:: Assignment ::
Report the lines of the data below that contain the string "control".

[Source records]
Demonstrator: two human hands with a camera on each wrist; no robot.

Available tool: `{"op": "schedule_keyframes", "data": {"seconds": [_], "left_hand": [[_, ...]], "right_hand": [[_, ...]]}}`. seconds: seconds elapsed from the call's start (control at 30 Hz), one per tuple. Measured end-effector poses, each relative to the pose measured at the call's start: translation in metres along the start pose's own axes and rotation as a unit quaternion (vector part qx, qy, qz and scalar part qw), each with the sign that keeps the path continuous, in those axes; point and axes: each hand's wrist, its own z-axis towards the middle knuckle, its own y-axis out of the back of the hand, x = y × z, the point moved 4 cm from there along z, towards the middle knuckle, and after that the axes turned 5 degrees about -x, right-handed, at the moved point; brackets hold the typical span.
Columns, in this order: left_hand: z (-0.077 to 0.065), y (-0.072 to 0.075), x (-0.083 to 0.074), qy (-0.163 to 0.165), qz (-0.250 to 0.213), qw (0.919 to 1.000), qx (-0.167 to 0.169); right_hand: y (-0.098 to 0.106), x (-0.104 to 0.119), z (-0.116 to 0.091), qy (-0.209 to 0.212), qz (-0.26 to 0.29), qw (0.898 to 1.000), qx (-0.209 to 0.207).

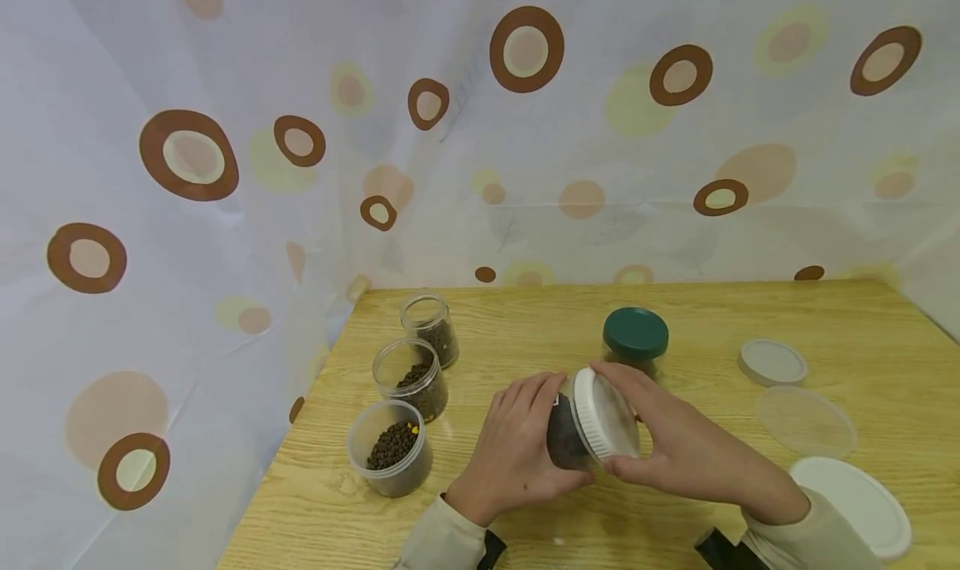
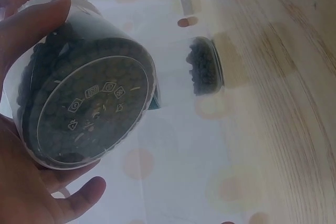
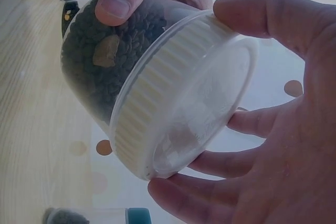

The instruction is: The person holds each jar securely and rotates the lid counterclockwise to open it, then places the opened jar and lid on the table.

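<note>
A clear plastic jar [image 1: 566, 437] of dark pellets is held tilted above the table, its white ribbed lid [image 1: 607, 416] facing right. My left hand [image 1: 517, 445] grips the jar's body, thumb on the near side. With fingers and thumb spread around the rim, my right hand [image 1: 682, 445] holds the lid. The left wrist view shows the jar's base [image 2: 94, 103], with embossed marks and pellets behind it. In the right wrist view the lid [image 3: 173, 93] sits on the jar's mouth, and a small tan patch [image 3: 106, 51] shows on the jar's side.
Three lidless containers of brown pellets stand at the left: a front tub [image 1: 401, 474], a middle jar [image 1: 427, 399] and a rear jar [image 1: 442, 341]. Behind my hands is a green-lidded jar [image 1: 636, 332]. Loose lids lie right: grey [image 1: 772, 362], translucent [image 1: 806, 420], white [image 1: 855, 503].
</note>
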Motion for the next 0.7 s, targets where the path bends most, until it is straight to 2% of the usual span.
{"op": "schedule_keyframes", "data": {"seconds": [0.37,0.6,0.7], "left_hand": [[0.002,0.000,0.000,-0.003,-0.008,0.9999,-0.006],[0.002,-0.001,0.002,0.040,-0.043,0.9982,0.015],[0.001,0.000,0.003,0.051,-0.056,0.9971,0.012]], "right_hand": [[0.007,0.002,0.000,-0.018,-0.012,1.000,-0.012],[0.014,0.001,-0.001,-0.036,-0.017,0.999,-0.018],[0.015,-0.001,-0.002,-0.040,-0.016,0.999,-0.019]]}}
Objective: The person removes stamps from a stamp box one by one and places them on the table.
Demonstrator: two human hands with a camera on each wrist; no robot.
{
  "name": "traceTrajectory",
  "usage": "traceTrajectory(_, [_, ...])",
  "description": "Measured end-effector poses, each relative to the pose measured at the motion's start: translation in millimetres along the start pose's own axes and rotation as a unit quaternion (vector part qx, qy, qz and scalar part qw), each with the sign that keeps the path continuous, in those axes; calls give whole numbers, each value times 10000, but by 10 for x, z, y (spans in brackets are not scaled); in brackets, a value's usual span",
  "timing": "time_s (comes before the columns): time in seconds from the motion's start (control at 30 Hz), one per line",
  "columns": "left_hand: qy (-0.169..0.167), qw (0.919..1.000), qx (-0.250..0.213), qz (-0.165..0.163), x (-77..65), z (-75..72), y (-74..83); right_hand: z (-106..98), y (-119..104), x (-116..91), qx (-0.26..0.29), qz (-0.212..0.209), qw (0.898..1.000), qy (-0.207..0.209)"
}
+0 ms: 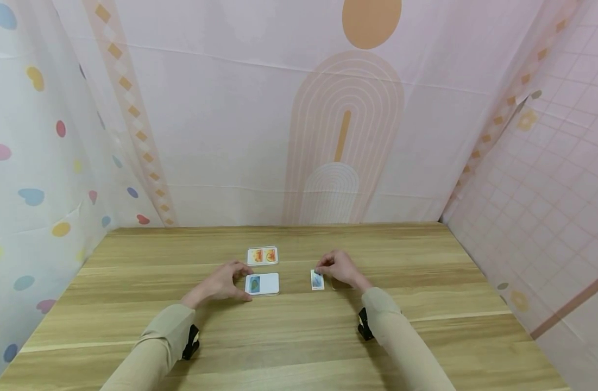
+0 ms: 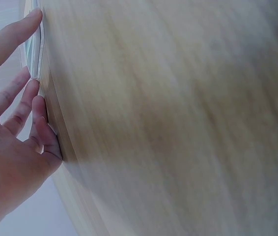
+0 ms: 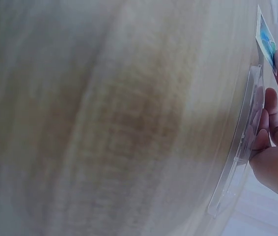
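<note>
My left hand (image 1: 222,281) spans the left end of a flat white tray (image 1: 270,284) with a clear rim, thumb at its near corner and index finger at its far corner. A blue-green picture card (image 1: 255,284) covers the tray's left half; its right half is plain white. In the left wrist view the thumb presses the tray's clear edge (image 2: 36,54). My right hand (image 1: 340,267) pinches a small picture card (image 1: 318,280) by its upper edge, thumb and finger together. Under that hand lies a clear plastic case (image 3: 237,147), mostly hidden in the head view.
Behind the white tray lies a similar tray (image 1: 262,256) with two orange-and-yellow pictures side by side. All of it stands on a wood-grain table (image 1: 279,342). Patterned cloth (image 1: 220,136) hangs along the table's back edge and at both sides.
</note>
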State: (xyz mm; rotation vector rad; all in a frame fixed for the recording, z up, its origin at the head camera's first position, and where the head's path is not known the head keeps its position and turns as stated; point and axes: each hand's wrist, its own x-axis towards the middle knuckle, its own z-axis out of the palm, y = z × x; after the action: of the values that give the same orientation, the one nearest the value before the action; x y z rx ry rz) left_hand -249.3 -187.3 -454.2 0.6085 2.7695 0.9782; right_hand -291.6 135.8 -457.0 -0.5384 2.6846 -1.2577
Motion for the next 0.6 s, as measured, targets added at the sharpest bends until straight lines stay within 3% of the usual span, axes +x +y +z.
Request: traceTrajectory(0.6, [-2,10000,-43,18,-11,-10,29,-9,-62,1,79,326,9994,-43])
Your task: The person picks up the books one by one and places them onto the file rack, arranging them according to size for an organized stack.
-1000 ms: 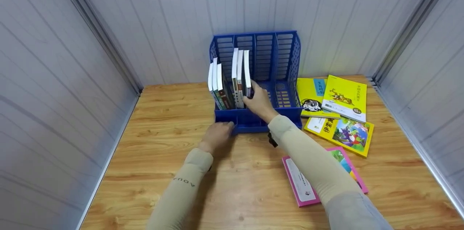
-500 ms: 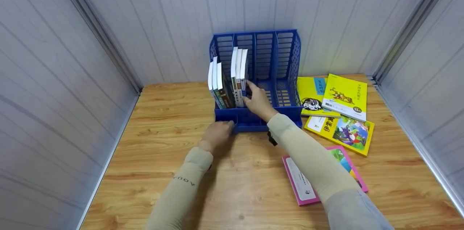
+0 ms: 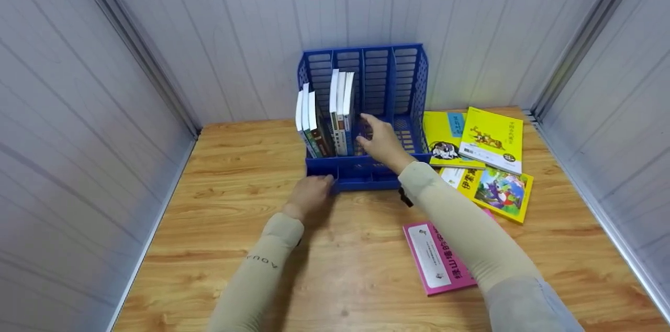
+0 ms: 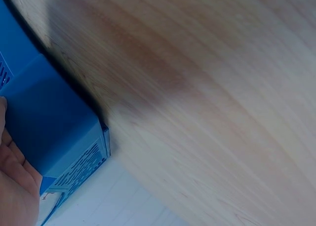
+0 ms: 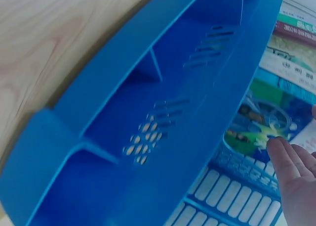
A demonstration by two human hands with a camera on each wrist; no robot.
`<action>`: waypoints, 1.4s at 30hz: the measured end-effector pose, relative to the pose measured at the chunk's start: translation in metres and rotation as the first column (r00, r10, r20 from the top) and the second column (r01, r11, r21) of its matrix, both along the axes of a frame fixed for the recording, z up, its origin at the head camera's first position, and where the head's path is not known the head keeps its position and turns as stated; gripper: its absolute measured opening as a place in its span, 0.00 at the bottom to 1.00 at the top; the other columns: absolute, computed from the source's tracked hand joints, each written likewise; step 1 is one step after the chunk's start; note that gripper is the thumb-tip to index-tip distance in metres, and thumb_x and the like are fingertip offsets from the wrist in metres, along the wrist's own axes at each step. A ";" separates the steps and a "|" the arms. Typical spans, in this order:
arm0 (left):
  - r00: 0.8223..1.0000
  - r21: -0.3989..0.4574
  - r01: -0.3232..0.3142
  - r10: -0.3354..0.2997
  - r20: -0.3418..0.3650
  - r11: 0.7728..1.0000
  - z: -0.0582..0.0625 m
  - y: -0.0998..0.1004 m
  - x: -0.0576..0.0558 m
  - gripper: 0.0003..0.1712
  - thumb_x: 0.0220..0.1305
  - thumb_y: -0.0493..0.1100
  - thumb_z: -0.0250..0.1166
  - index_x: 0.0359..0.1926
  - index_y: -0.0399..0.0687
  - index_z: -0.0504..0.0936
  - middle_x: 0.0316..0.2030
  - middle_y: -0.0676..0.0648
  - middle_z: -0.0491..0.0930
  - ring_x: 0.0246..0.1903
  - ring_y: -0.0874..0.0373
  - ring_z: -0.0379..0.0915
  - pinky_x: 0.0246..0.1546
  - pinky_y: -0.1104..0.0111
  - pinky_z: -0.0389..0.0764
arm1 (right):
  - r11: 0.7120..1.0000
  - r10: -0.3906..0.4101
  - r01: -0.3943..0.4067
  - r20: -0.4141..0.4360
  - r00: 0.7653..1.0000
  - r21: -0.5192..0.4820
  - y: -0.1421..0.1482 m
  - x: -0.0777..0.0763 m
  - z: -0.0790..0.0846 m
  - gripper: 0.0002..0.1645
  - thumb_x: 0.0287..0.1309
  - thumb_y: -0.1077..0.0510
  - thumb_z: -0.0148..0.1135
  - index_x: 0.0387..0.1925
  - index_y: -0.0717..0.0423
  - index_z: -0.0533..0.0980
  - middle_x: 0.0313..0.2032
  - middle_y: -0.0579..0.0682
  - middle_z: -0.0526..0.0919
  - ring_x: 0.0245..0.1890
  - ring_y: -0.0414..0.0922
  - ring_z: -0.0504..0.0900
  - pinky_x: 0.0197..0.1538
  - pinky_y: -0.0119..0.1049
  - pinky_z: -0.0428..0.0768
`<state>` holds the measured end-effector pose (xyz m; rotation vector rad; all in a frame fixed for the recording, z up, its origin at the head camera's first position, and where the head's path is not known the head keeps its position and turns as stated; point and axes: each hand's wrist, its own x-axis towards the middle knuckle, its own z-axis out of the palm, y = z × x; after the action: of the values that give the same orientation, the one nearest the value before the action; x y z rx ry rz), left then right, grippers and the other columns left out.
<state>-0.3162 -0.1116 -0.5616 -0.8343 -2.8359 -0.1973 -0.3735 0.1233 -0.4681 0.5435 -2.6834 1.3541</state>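
Observation:
The blue book rack [image 3: 366, 184] with upright dividers stands against the back wall. In the head view, my left hand [image 3: 310, 195] grips the front left edge of its low tray; the left wrist view shows thumb and fingers at the blue panel [image 4: 54, 117]. Three books [image 3: 313, 125] stand in the leftmost compartment, leaning slightly. Another three books [image 3: 341, 112] stand close together in the second. Just right of these, my right hand [image 3: 386, 144] is held with thumb and fingers spread, holding nothing. Beside it, the right wrist view shows a colourful book cover [image 5: 264, 110].
Right of the rack, several yellow books overlap on the wooden table [image 3: 345, 274], among them a tiger-covered one [image 3: 492, 138] and a fable book [image 3: 502, 193]. A pink book [image 3: 434, 258] lies nearer, partly under my right forearm. Panelled walls enclose the table.
The rightmost book in the second compartment has tipped left against its neighbours. My right hand has let go of it and drawn back to the right. My left hand stays at the tray.

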 end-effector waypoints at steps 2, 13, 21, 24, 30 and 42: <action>1.000 0.003 -0.007 0.007 0.012 1.000 0.001 -0.001 0.000 0.08 0.81 0.37 0.58 0.47 0.39 0.83 0.36 0.40 0.88 0.36 0.42 0.87 0.40 0.50 0.89 | 1.000 0.007 -0.007 -0.002 1.000 -0.005 0.007 0.002 0.002 0.38 0.74 0.65 0.65 0.80 0.65 0.64 0.73 0.67 0.76 0.72 0.61 0.78 0.73 0.55 0.78; 0.999 0.029 0.020 -0.019 -0.047 0.999 -0.002 -0.007 0.001 0.10 0.82 0.36 0.55 0.45 0.37 0.83 0.33 0.38 0.88 0.34 0.40 0.87 0.37 0.47 0.88 | 0.997 0.015 -0.013 -0.019 1.000 0.071 0.051 0.015 0.006 0.34 0.73 0.65 0.67 0.76 0.67 0.70 0.67 0.67 0.81 0.63 0.63 0.85 0.67 0.56 0.84; 1.000 0.031 0.004 -0.003 -0.031 0.999 -0.001 -0.008 0.000 0.10 0.82 0.37 0.55 0.44 0.38 0.82 0.33 0.38 0.88 0.34 0.39 0.87 0.37 0.46 0.88 | 0.992 0.007 -0.017 0.079 0.997 0.129 0.084 0.028 0.008 0.29 0.74 0.61 0.67 0.72 0.64 0.74 0.63 0.65 0.85 0.62 0.61 0.85 0.69 0.57 0.82; 1.000 0.047 0.000 0.001 -0.023 0.999 0.000 -0.007 0.000 0.11 0.84 0.37 0.54 0.45 0.37 0.82 0.34 0.37 0.87 0.35 0.38 0.87 0.38 0.45 0.87 | 0.985 0.016 -0.032 0.096 0.995 0.171 0.098 0.033 0.006 0.29 0.74 0.60 0.68 0.71 0.65 0.75 0.63 0.66 0.85 0.62 0.62 0.85 0.68 0.59 0.82; 1.000 0.059 0.001 0.001 -0.032 0.998 0.001 -0.005 0.002 0.12 0.84 0.37 0.54 0.45 0.36 0.81 0.33 0.36 0.87 0.34 0.38 0.87 0.37 0.45 0.87 | 0.966 0.022 -0.061 0.154 0.988 0.253 0.124 0.040 -0.003 0.26 0.74 0.60 0.68 0.67 0.67 0.78 0.61 0.68 0.85 0.62 0.63 0.84 0.68 0.61 0.81; 0.998 0.047 0.015 -0.012 -0.064 0.999 -0.004 0.000 0.002 0.12 0.85 0.39 0.54 0.43 0.39 0.80 0.32 0.39 0.87 0.33 0.39 0.86 0.35 0.47 0.87 | 0.882 0.096 -0.218 0.294 0.951 0.417 0.165 0.060 -0.033 0.23 0.67 0.54 0.76 0.55 0.67 0.85 0.48 0.61 0.90 0.48 0.54 0.86 0.57 0.56 0.86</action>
<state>-0.3145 -0.1118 -0.5657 -0.8343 -2.7559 -0.2344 -0.3140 0.2882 -0.5009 0.6743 -3.2641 0.8809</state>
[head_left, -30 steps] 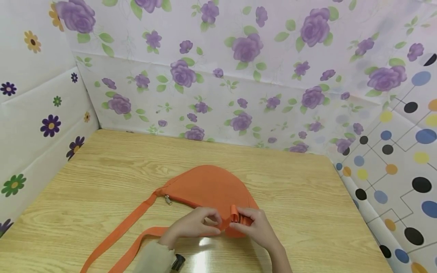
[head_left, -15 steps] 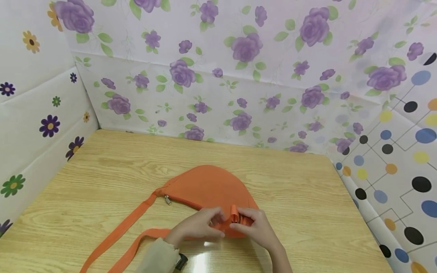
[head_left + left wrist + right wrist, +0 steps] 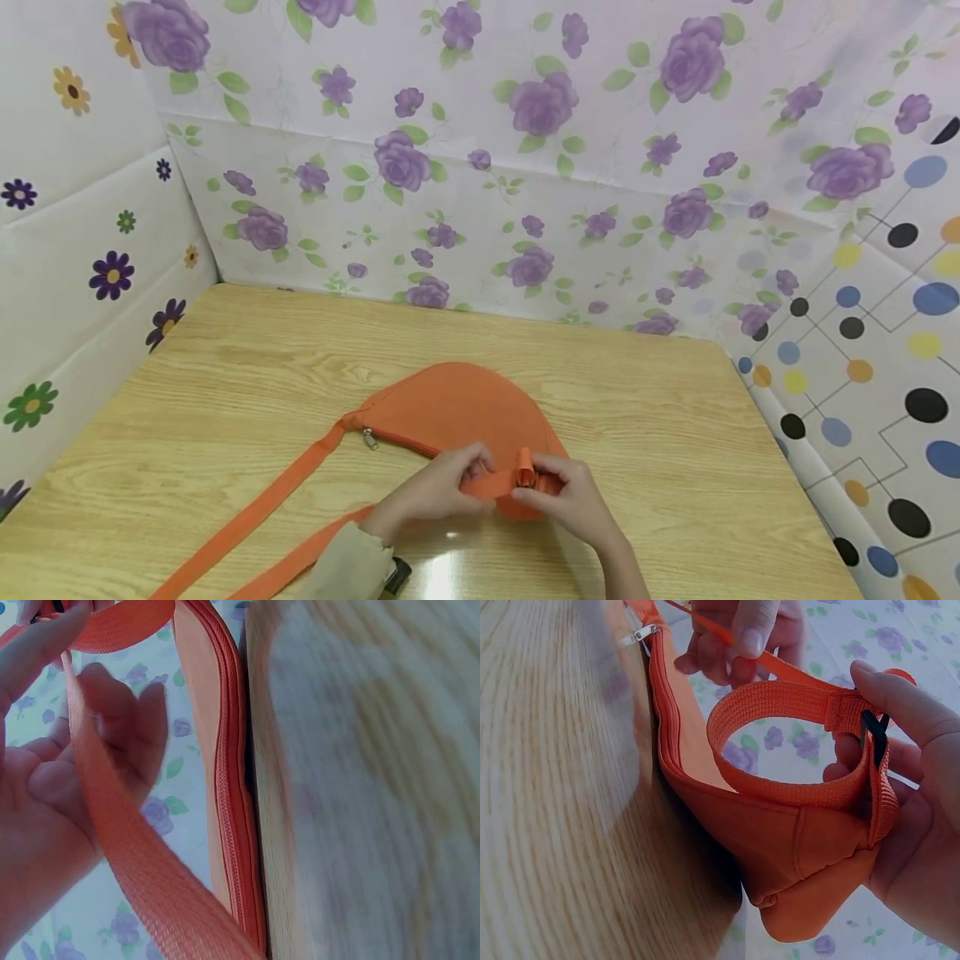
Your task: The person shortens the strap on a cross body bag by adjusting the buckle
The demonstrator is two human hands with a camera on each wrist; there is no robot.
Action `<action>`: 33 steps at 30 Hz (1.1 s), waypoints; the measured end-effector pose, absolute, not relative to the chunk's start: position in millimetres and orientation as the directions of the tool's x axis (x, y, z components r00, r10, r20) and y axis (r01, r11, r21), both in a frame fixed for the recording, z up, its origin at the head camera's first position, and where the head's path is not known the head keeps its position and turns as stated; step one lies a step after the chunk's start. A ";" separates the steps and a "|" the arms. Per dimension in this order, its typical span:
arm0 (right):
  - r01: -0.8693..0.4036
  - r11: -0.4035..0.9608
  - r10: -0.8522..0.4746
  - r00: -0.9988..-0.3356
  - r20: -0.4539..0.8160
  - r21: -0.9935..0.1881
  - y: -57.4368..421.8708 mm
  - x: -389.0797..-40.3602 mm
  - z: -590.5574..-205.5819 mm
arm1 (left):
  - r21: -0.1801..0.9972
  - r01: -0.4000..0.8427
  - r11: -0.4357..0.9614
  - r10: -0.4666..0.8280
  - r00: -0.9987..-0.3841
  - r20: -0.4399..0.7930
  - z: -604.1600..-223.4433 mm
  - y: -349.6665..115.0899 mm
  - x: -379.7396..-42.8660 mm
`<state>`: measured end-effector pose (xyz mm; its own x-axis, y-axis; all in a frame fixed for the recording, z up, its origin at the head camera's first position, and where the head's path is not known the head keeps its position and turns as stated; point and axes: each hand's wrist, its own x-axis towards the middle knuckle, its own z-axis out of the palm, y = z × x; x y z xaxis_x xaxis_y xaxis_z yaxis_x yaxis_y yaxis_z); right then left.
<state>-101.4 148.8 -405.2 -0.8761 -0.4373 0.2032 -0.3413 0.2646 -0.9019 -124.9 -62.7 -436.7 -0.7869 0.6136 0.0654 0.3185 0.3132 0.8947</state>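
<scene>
An orange half-moon fabric bag lies on the wooden table, its zipper edge toward me. Over its right end my right hand pinches the webbing beside a black slider buckle. A loop of orange webbing stands out from that buckle. My left hand, just to the left, pinches the orange strap between thumb and fingers, and the strap stretches between the two hands. The thumb of the left hand lies on the strap in the right wrist view. Part of the buckle is hidden by fingers.
The strap's long run trails off the near left of the wooden table. A metal zipper pull hangs at the bag's left end. Flower-patterned sheeting stands behind the table, dotted sheeting at the right.
My left hand has moved slightly right and up and now pinches the strap, raising it taut toward the buckle. The strap at lower left has straightened. The right hand keeps its grip, shifted slightly right.
</scene>
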 end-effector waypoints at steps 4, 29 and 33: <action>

:: Reply to the exercise ::
Available tool: `{"op": "schedule_keyframes", "data": {"seconds": [_], "left_hand": [[_, ...]], "right_hand": [[_, ...]]}}`. seconds: seconds elapsed from the call's start (control at 30 Hz), one per tuple. Measured end-effector poses, each relative to the pose measured at the call's start: translation in metres along the start pose's own axes and rotation as a unit quaternion (vector part qx, qy, qz and scalar part qw), each with the sign that keeps the path continuous, in those axes; point and axes: each hand's wrist, its own z-axis towards the middle knuckle, its own y-axis out of the back of the hand, x = y × z, the point moved 4 cm from there along z, towards the middle knuckle, and after that the axes turned 5 degrees about -x, right-handed, at the moved point; brackets hold the typical span.
  "timing": "time_s (comes before the columns): time in seconds from the motion's start (control at 30 Hz), one per line",

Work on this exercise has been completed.